» Required action
Without changing a word, copy every line of the listing below and leave out the images.

» Recorded information
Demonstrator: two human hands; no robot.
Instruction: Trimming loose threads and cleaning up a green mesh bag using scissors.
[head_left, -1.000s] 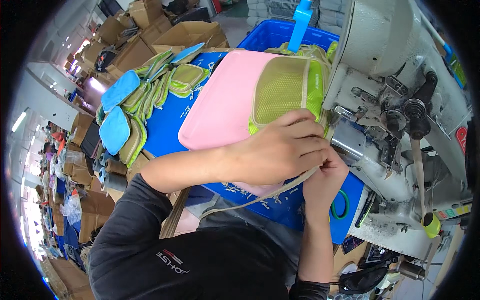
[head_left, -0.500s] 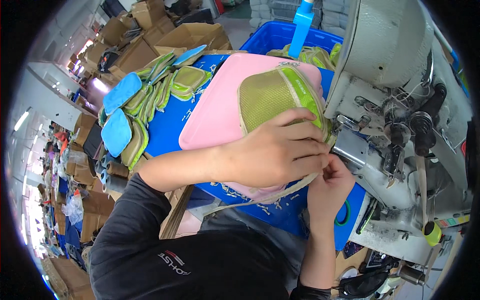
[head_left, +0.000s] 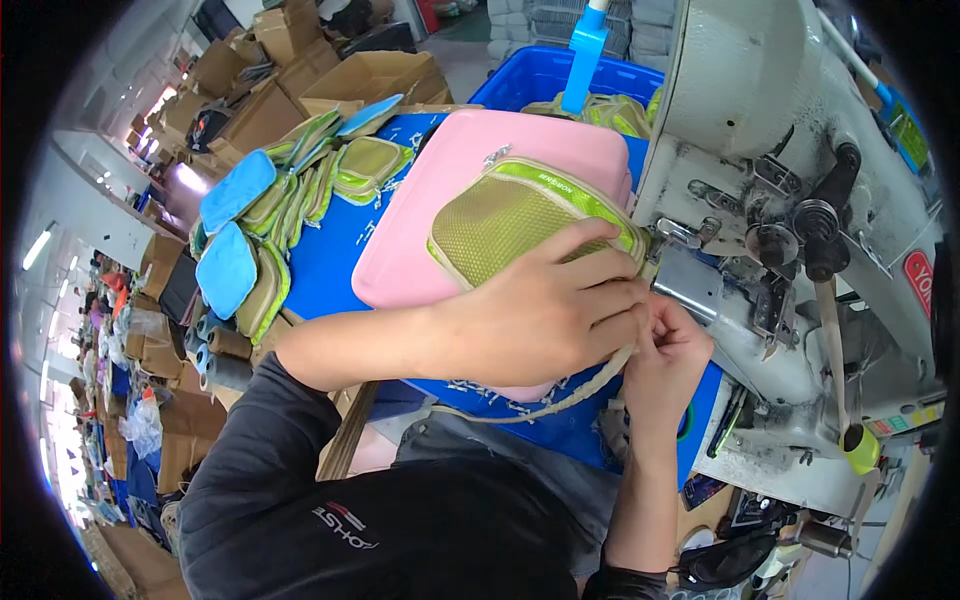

» Solved exercise
Demonstrator: two human hands; no robot.
Instruction: Trimming loose threads and cleaning up a green mesh bag using scissors.
[head_left, -1.000s] 
[head_left, -0.500s] 
[head_left, +0.000s] 

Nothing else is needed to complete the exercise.